Averil and Derrick followed him hand in hand. In a few low words the boy told her of his old friend's reappearance.

"He has saved my life twice over," he said.

"He has saved more lives than yours," Seddon remarked abruptly, over his shoulder.

He led the way "to the little ante-room where, stretched on a sofa, lay Derrick's Secret Service man. He was dressed in white, his face half covered with a fold of his head-dress. But the eyes were open--blue, alert, beneath drooping lids. He was speaking, softly, quickly, as a man asleep.

"The women must be protected," he said. "Let the blackguards take the risks!"

Averil started forward with a cry, and in a moment was kneeling by his side. The strange eyes were turned upon her instantly. They were watchful still and exceeding tender--the eyes of the hero she loved.

They faintly smiled at her. To his death he would keep up the farce. To his death he would never show her the secret he had borne so long.

"Ah! The message!" he said, with an effort. "You gave it?"

"There was no need of a message," Averil cried. "You invented it to get me away, to make me escape from danger. You knew that otherwise I would not have gone. It was your only reason for sending me."

He did not answer her. The smile died slowly out. His eyes pa.s.sed to Derrick. He looked at him very earnestly, and there was unutterable pleading in the look.

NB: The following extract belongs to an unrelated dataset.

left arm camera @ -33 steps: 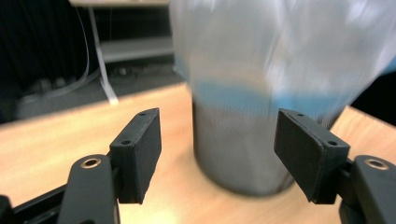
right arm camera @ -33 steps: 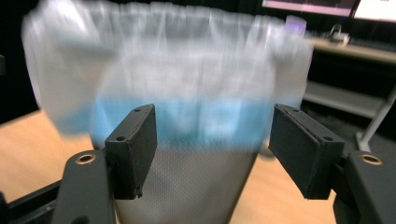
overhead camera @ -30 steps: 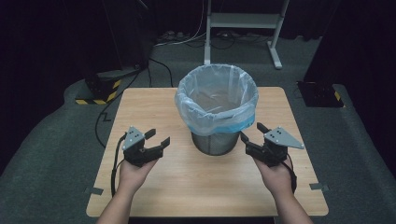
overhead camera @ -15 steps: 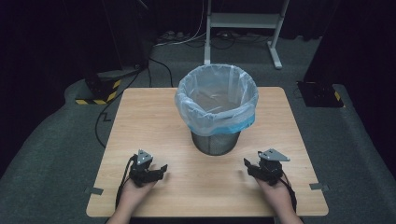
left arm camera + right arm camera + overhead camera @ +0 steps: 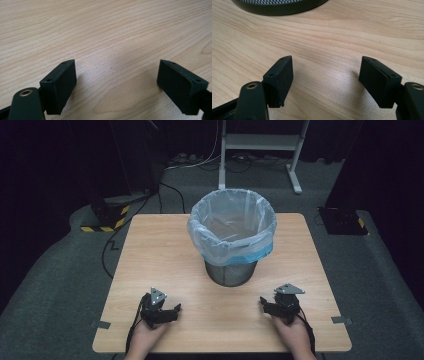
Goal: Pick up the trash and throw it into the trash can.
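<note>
- Wooden worktop (image 5: 150, 250), square, light grain; dark carpet floor (image 5: 60, 270) all round it.
- Mesh waste bin (image 5: 231, 271) stands upright mid-worktop, slightly toward the far edge. Clear plastic liner (image 5: 232, 227) is folded over the rim, with a bluish band at the liner's lower hem. Bin interior looks empty as far as the high view shows.
- Left gripper (image 5: 169, 311) sits low on the near-left part of the worktop, held by the person's left hand (image 5: 145, 340). Grey three-cornered plate on top, cable trailing back toward the near edge.
- Left gripper view: fingers (image 5: 60, 85) spread wide apart, nothing between them, bare wood grain under and ahead of them.
- Right gripper (image 5: 267, 304) sits low on the near-right part of the worktop, held by the right hand (image 5: 295, 337) (plate on top here too).
- Right gripper view: fingers (image 5: 280, 78) also spread wide, nothing held. Dark base ring of the bin and a strip of its mesh show at the top edge, near but clear of the fingers.
- Both grippers are well apart from each other, one on each side of the bin and nearer the person than it; neither touches it.
- Background: white metal stand (image 5: 260, 150) beyond the worktop, cables on the floor, yellow-black striped base (image 5: 107, 217) at far left, another dark striped block (image 5: 345, 220) at far right.
</note>
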Demonstrator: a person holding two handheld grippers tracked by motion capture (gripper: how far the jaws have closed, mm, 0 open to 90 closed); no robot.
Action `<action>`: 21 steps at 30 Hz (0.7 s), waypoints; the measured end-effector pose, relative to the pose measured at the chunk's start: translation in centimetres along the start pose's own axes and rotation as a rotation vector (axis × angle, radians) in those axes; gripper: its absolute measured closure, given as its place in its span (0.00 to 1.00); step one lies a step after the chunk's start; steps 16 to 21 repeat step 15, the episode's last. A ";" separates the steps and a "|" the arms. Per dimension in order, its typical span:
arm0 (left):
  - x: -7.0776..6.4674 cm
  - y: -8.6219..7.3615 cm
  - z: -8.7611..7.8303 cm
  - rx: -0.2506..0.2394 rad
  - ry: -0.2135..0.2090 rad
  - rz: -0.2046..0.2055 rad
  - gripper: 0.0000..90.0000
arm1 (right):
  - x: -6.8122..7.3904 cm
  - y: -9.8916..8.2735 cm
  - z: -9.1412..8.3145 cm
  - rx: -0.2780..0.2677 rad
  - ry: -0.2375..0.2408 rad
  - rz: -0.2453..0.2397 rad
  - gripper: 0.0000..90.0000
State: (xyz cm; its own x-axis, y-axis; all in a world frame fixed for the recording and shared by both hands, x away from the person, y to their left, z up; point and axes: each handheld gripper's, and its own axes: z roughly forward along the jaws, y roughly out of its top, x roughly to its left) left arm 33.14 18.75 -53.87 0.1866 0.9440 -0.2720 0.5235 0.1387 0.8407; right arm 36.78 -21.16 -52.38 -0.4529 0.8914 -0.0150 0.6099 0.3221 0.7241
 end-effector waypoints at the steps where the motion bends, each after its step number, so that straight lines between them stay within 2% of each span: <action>1: 0.0 0.0 0.0 0.000 -0.003 0.000 0.18 | 0.0 0.0 0.0 0.000 -0.001 0.001 0.30; 6: 0.1 0.0 -0.2 0.011 -0.014 0.015 0.19 | 0.1 0.0 0.0 0.001 -0.005 0.005 0.30; 21: 0.1 0.0 -0.2 0.009 -0.016 0.016 0.19 | 0.1 0.0 -0.1 0.010 -0.001 0.011 0.30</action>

The boy stooped forward. Shocked by the sudden discovery, he yet answered as it were involuntarily to the man's unspoken wish. He knelt down beside the girl, his arm about her shoulders. His voice came with a great sob.

"The Secret Service man and Carlyon of the Frontier in one!" he said. "A man who does not forsake his friends. I might have known."

There was a pause, a great silence. Then Carlyon of the Frontier spoke softly, thoughtfully, with grave satisfaction it seemed. He looked at neither of them, but beyond them both. His eyes were steady and fearless.

"A blackguard--a spy--yet faithful to his friends--even so," he said; and died.